▸ **Your goal**
Each line that contains the word "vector" is to be copied from the records below.

┌──

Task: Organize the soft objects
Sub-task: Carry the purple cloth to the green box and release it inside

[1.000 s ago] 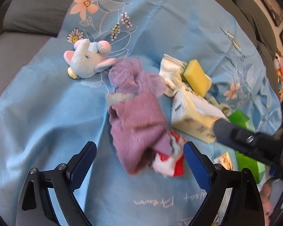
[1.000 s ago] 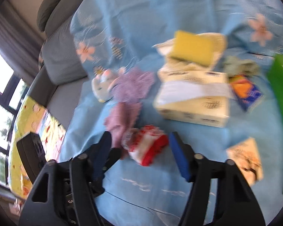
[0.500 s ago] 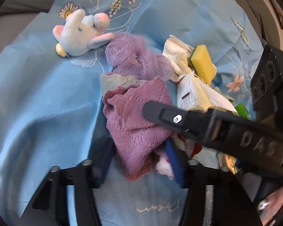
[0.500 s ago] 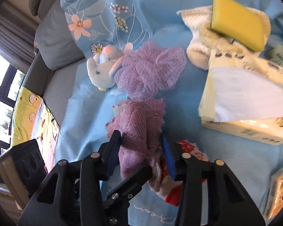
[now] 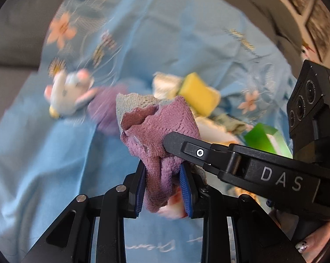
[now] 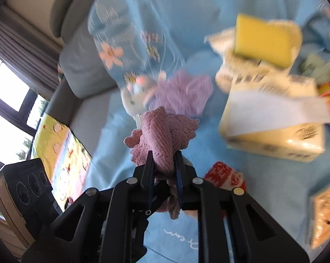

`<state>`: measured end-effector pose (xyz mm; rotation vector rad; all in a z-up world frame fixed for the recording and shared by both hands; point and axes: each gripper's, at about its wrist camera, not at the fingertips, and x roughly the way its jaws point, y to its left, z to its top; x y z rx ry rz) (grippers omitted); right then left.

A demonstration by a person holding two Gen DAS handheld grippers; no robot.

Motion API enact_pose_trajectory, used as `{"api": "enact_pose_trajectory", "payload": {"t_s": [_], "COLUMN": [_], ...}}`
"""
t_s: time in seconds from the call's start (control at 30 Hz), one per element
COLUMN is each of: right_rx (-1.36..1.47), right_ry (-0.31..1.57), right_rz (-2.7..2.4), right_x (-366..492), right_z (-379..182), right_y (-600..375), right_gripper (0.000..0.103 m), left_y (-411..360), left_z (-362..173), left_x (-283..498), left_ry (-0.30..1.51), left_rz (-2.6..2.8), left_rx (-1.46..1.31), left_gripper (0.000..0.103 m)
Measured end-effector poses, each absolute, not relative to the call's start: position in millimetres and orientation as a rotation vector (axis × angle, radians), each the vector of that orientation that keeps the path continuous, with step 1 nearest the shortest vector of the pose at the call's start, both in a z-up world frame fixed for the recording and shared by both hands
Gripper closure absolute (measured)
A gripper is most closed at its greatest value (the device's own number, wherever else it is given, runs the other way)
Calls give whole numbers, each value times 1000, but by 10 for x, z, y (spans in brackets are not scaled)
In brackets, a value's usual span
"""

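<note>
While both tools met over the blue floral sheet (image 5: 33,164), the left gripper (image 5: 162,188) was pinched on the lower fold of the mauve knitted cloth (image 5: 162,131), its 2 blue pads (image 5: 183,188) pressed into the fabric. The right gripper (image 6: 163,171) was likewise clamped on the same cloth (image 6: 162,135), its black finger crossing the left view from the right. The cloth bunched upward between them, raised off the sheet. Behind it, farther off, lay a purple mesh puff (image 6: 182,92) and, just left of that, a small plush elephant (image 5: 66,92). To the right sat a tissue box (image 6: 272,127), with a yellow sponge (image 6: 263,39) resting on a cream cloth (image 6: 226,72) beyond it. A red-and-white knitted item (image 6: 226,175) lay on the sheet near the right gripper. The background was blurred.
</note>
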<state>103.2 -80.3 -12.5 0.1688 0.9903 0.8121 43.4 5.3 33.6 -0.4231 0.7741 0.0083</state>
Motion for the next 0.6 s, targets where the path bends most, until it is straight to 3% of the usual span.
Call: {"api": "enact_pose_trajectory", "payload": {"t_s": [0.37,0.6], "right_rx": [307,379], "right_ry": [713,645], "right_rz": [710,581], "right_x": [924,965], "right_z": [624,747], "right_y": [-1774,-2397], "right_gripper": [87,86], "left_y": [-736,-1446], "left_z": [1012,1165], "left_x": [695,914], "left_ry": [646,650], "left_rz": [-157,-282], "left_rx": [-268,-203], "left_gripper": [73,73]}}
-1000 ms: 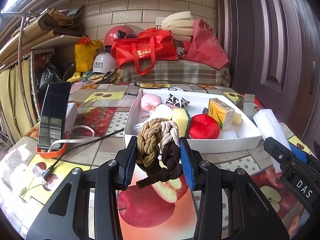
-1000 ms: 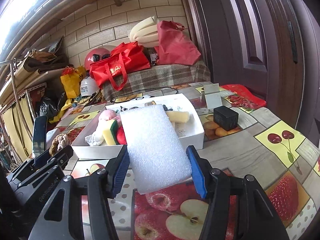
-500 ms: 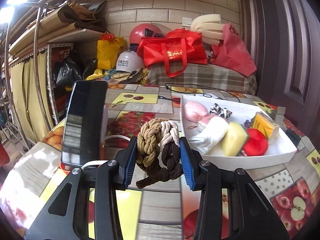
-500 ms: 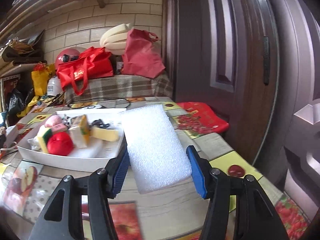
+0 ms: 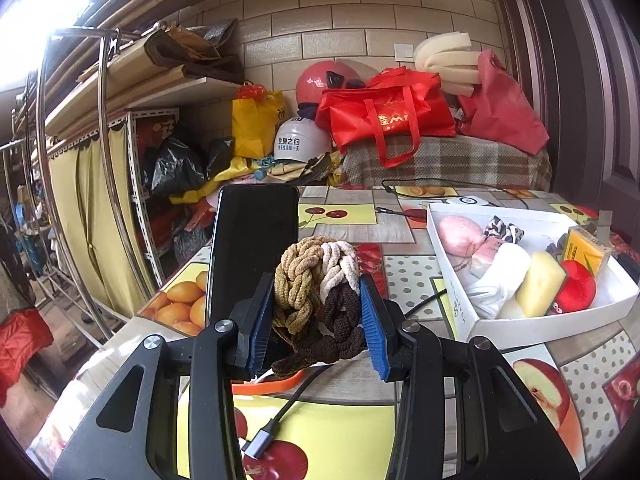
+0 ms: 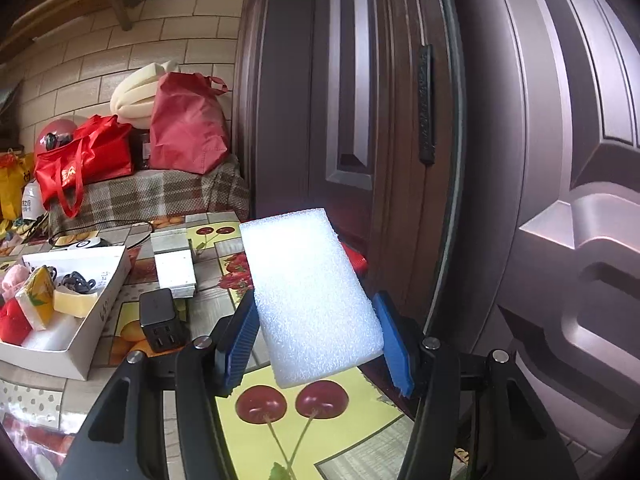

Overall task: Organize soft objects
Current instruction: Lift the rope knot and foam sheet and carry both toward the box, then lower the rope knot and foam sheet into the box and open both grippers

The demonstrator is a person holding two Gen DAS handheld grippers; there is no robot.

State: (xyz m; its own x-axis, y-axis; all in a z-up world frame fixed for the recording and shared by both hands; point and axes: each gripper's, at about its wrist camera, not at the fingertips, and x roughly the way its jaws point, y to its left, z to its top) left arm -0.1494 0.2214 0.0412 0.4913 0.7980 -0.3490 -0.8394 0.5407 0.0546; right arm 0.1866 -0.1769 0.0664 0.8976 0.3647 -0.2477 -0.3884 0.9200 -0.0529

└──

▸ **Reply**
`<state>`: measured end-effector pose (xyz mm; rotation vector rad; all in a z-up world frame fixed for the recording and shared by both hands; point and axes: each gripper's, at about its wrist camera, not at the fingertips, and x roughly the way its jaws point, y to its left, z to its top; x y z rx ry rz) (grippers omitted); right then left.
Measured end-effector poses, each absolute, not relative to the call's start: position in millimetres and orientation as a rotation vector (axis × angle, radians), each the vector of that orientation that keeps the path continuous, with step 1 nearest the shortest vector of the pose at the call's start, both in a z-up world frame fixed for the recording and shared by both hands

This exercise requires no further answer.